What is needed is an exact reproduction of the listing, without its pictures.

- - - - -

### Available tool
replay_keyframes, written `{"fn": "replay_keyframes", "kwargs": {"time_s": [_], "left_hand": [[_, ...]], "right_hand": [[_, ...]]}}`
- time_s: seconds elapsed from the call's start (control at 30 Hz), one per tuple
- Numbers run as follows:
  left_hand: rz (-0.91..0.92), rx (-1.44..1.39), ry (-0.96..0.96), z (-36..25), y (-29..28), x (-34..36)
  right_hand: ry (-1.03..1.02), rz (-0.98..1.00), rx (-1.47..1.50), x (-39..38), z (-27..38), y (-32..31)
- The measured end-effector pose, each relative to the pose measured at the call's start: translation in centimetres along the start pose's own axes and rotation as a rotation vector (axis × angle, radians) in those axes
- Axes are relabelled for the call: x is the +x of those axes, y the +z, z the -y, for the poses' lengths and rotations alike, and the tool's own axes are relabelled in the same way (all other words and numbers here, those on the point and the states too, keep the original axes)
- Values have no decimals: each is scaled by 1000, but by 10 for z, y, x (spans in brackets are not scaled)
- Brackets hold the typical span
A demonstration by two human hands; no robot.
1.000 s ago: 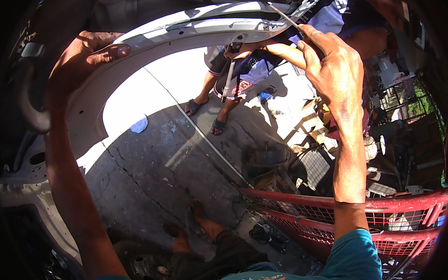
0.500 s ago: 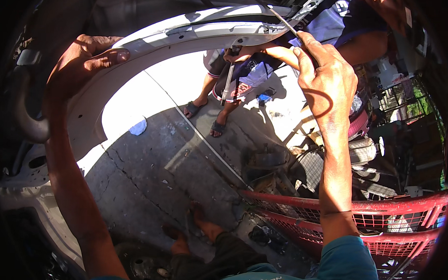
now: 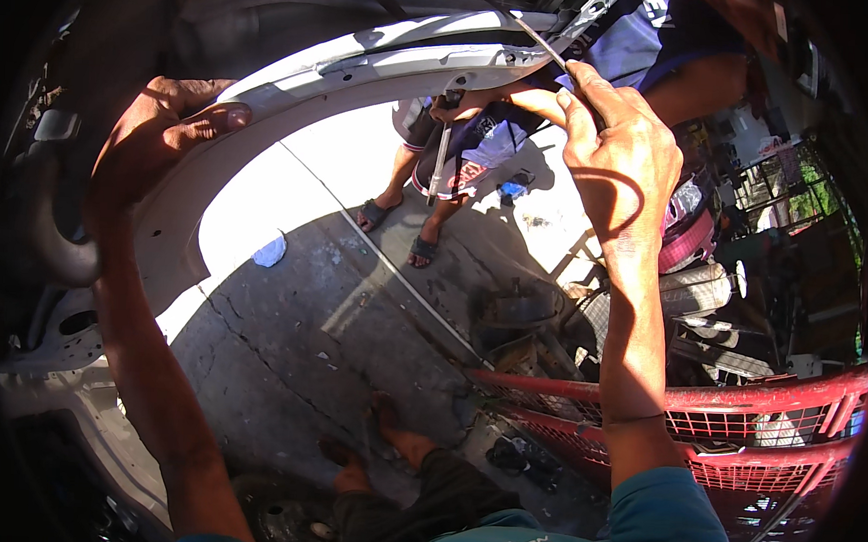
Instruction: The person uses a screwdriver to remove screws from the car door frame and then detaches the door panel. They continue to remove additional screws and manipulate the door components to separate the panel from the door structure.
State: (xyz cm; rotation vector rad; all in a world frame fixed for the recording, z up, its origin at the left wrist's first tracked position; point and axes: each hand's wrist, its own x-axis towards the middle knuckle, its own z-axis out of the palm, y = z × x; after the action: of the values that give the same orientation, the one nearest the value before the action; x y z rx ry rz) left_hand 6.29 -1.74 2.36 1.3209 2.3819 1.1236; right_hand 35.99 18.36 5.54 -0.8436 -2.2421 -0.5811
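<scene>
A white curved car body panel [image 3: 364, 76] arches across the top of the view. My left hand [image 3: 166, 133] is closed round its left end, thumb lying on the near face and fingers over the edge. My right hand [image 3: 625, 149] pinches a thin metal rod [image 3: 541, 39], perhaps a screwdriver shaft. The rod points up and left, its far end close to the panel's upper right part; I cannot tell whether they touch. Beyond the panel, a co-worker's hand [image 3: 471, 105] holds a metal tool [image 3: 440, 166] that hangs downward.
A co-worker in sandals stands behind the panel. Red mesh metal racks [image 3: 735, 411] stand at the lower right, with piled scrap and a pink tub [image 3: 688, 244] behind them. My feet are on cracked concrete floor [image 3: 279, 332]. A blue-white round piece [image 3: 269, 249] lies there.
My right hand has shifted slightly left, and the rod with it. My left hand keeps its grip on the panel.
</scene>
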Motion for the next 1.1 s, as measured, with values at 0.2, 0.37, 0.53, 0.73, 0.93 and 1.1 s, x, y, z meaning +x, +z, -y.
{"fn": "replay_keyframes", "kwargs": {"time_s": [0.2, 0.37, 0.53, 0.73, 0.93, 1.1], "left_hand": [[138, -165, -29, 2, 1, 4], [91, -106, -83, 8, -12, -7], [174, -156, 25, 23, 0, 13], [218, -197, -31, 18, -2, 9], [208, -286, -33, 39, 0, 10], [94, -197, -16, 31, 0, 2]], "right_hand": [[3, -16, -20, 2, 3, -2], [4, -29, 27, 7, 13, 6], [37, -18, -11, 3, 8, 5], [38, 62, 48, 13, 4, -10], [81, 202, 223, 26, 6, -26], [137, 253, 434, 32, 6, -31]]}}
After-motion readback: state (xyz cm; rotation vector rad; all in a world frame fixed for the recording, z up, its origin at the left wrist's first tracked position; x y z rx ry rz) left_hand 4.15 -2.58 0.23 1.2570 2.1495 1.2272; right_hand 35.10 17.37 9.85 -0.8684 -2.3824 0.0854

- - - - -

Task response:
### Available tool
replay_keyframes, written `{"fn": "replay_keyframes", "kwargs": {"time_s": [_], "left_hand": [[_, ...]], "right_hand": [[_, ...]]}}`
- time_s: seconds elapsed from the call's start (control at 30 Hz), one per tuple
- Numbers run as follows:
  left_hand: rz (-0.91..0.92), rx (-1.44..1.39), ry (-0.96..0.96), z (-36..25), y (-29..28), x (-34..36)
  right_hand: ry (-1.03..1.02), rz (-0.98..1.00), rx (-1.47..1.50), x (-39..38), z (-27..38), y (-32..31)
- The measured end-effector pose, each relative to the pose measured at the call's start: translation in centimetres along the start pose's own axes and rotation as a rotation vector (axis × angle, radians) in those axes
- Axes are relabelled for the call: x is the +x of those axes, y the +z, z the -y, for the poses' lengths and rotations alike, and the tool's own axes are relabelled in the same way (all other words and numbers here, those on the point and the states too, keep the original axes)
- Values have no decimals: each is scaled by 1000, but by 10 for z, y, x (spans in brackets are not scaled)
- Brackets hold the typical span
A demonstration by two human hands; no robot.
1.000 s ago: 
0.500 s ago: 
now: 
Instruction: The person uses a screwdriver to remove screws from the car door frame and then detaches the door panel. They continue to remove additional screws and manipulate the door components to separate the panel from the door structure.
State: (xyz cm; rotation vector rad; all in a world frame fixed for the recording, z up, its origin at the left wrist's first tracked position; point and axes: each hand's wrist, its own x-axis towards the middle knuckle, its own z-axis out of the palm, y = z × x; after the action: of the values that give the same orientation, the one nearest the value before the action; x y z rx ry rz) left_hand 6.29 -1.74 2.36 1.3209 2.3819 1.1236; right_hand 35.99 18.36 5.54 -0.8436 -2.2421 -0.5811
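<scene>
A white curved car body panel [image 3: 364, 76] arches across the top of the view. My left hand [image 3: 166, 133] is closed round its left end, thumb lying on the near face and fingers over the edge. My right hand [image 3: 625, 149] pinches a thin metal rod [image 3: 541, 39], perhaps a screwdriver shaft. The rod points up and left, its far end close to the panel's upper right part; I cannot tell whether they touch. Beyond the panel, a co-worker's hand [image 3: 471, 105] holds a metal tool [image 3: 440, 166] that hangs downward.
A co-worker in sandals stands behind the panel. Red mesh metal racks [image 3: 735, 411] stand at the lower right, with piled scrap and a pink tub [image 3: 688, 244] behind them. My feet are on cracked concrete floor [image 3: 279, 332]. A blue-white round piece [image 3: 269, 249] lies there.
My right hand has shifted slightly left, and the rod with it. My left hand keeps its grip on the panel.
</scene>
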Motion for the next 1.1 s, as measured, with values at 0.2, 0.37, 0.53, 0.73, 0.93 and 1.1 s, x, y, z meaning +x, +z, -y.
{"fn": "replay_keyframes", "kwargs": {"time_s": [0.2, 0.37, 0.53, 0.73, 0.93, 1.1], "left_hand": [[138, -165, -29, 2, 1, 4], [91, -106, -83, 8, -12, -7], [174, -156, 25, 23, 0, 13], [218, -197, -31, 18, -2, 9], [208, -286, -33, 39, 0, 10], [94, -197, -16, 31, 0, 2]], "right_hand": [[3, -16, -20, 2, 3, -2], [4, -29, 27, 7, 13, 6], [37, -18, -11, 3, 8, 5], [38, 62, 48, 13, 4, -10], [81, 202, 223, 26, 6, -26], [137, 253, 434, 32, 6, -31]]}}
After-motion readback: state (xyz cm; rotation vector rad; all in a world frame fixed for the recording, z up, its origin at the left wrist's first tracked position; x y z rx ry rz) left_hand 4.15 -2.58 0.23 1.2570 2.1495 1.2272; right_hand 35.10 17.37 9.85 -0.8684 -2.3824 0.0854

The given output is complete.